[Task description] From the first line to the last, please reproduce the material exactly, skipping the pictures.

□ □ □ □

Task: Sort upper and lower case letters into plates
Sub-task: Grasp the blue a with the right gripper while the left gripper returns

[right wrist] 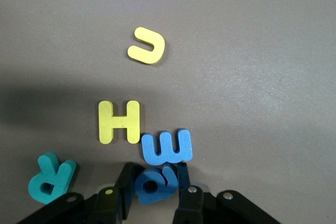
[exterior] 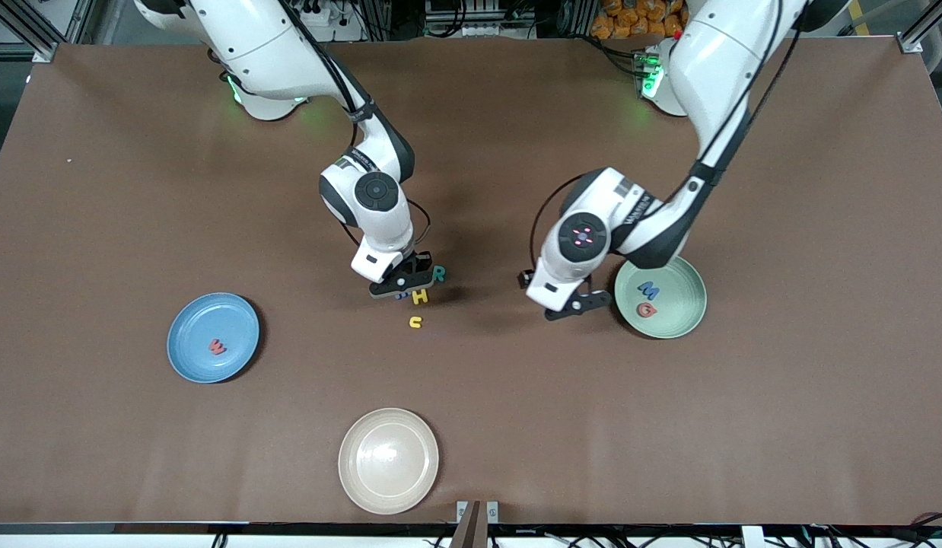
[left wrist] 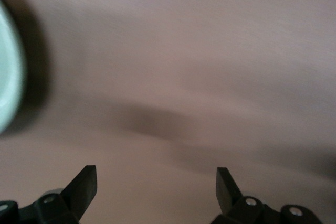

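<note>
Right gripper (right wrist: 152, 190) is sitting low over the letter cluster mid-table, fingers closing on a blue a (right wrist: 153, 186). Blue w (right wrist: 167, 147) is touching it, lying flat beside the yellow H (right wrist: 119, 121). Yellow u (exterior: 415, 322) is lying nearer the front camera, teal R (exterior: 439, 273) farther. Left gripper (left wrist: 156, 184) is hovering beside the mint plate (exterior: 680, 304), fingers spread, empty; M (exterior: 648, 289) and G (exterior: 647, 310) are resting inside. Red w (exterior: 217, 347) is lying in the blue plate (exterior: 189, 335).

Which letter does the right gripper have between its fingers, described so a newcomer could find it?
Find the cluster of loose letters mid-table, under the right gripper. Its fingers straddle a blue lowercase a. Its neighbour, the blue w, touches it; the a alone is rounded, with a hole in the middle.
</note>
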Tool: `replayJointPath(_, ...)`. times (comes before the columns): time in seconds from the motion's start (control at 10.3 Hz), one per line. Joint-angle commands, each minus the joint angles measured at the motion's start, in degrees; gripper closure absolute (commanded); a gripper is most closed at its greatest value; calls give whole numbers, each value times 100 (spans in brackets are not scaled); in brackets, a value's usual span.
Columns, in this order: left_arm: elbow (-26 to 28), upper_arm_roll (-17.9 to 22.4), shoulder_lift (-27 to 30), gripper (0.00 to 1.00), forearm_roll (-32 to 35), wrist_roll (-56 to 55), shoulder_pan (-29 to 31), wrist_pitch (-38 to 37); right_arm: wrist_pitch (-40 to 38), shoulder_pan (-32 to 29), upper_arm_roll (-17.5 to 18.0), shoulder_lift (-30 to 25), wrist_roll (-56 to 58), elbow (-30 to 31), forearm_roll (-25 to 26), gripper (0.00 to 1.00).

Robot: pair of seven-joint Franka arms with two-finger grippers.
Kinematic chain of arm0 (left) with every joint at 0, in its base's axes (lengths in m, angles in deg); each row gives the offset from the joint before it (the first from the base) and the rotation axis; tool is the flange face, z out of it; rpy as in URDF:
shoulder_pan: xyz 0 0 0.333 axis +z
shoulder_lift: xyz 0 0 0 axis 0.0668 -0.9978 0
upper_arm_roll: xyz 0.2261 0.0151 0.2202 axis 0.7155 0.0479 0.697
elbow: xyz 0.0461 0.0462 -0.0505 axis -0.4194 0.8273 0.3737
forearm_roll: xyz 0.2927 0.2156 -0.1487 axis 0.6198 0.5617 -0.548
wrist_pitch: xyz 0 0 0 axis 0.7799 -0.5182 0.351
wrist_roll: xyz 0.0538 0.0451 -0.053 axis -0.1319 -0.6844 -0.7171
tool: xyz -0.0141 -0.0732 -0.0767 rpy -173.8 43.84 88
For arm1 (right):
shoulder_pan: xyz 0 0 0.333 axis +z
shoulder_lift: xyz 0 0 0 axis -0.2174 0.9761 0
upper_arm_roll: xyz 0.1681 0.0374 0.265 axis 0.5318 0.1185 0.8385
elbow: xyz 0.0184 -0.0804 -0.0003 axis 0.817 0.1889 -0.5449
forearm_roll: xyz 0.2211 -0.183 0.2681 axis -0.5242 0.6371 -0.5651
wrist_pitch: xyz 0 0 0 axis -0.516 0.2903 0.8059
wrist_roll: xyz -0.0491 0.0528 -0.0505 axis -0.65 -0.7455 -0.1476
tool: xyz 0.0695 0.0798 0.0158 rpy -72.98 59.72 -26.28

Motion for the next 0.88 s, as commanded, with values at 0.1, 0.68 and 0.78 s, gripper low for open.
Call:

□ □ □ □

[Your response]
Task: Sort upper and lower case letters into plates
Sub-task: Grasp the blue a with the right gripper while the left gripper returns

[right wrist] 
[exterior] 
[left wrist] 

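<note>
Right gripper (right wrist: 152, 190) is sitting low over the letter cluster mid-table, fingers closing on a blue a (right wrist: 153, 186). Blue w (right wrist: 167, 147) is touching it, lying flat beside the yellow H (right wrist: 119, 121). Yellow u (exterior: 415, 322) is lying nearer the front camera, teal R (exterior: 439, 273) farther. Left gripper (left wrist: 156, 184) is hovering beside the mint plate (exterior: 680, 304), fingers spread, empty; M (exterior: 648, 289) and G (exterior: 647, 310) are resting inside. Red w (exterior: 217, 347) is lying in the blue plate (exterior: 189, 335).

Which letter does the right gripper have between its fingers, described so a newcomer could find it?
Find the cluster of loose letters mid-table, under the right gripper. Its fingers straddle a blue lowercase a. Its neighbour, the blue w, touches it; the a alone is rounded, with a hole in the middle.
</note>
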Tool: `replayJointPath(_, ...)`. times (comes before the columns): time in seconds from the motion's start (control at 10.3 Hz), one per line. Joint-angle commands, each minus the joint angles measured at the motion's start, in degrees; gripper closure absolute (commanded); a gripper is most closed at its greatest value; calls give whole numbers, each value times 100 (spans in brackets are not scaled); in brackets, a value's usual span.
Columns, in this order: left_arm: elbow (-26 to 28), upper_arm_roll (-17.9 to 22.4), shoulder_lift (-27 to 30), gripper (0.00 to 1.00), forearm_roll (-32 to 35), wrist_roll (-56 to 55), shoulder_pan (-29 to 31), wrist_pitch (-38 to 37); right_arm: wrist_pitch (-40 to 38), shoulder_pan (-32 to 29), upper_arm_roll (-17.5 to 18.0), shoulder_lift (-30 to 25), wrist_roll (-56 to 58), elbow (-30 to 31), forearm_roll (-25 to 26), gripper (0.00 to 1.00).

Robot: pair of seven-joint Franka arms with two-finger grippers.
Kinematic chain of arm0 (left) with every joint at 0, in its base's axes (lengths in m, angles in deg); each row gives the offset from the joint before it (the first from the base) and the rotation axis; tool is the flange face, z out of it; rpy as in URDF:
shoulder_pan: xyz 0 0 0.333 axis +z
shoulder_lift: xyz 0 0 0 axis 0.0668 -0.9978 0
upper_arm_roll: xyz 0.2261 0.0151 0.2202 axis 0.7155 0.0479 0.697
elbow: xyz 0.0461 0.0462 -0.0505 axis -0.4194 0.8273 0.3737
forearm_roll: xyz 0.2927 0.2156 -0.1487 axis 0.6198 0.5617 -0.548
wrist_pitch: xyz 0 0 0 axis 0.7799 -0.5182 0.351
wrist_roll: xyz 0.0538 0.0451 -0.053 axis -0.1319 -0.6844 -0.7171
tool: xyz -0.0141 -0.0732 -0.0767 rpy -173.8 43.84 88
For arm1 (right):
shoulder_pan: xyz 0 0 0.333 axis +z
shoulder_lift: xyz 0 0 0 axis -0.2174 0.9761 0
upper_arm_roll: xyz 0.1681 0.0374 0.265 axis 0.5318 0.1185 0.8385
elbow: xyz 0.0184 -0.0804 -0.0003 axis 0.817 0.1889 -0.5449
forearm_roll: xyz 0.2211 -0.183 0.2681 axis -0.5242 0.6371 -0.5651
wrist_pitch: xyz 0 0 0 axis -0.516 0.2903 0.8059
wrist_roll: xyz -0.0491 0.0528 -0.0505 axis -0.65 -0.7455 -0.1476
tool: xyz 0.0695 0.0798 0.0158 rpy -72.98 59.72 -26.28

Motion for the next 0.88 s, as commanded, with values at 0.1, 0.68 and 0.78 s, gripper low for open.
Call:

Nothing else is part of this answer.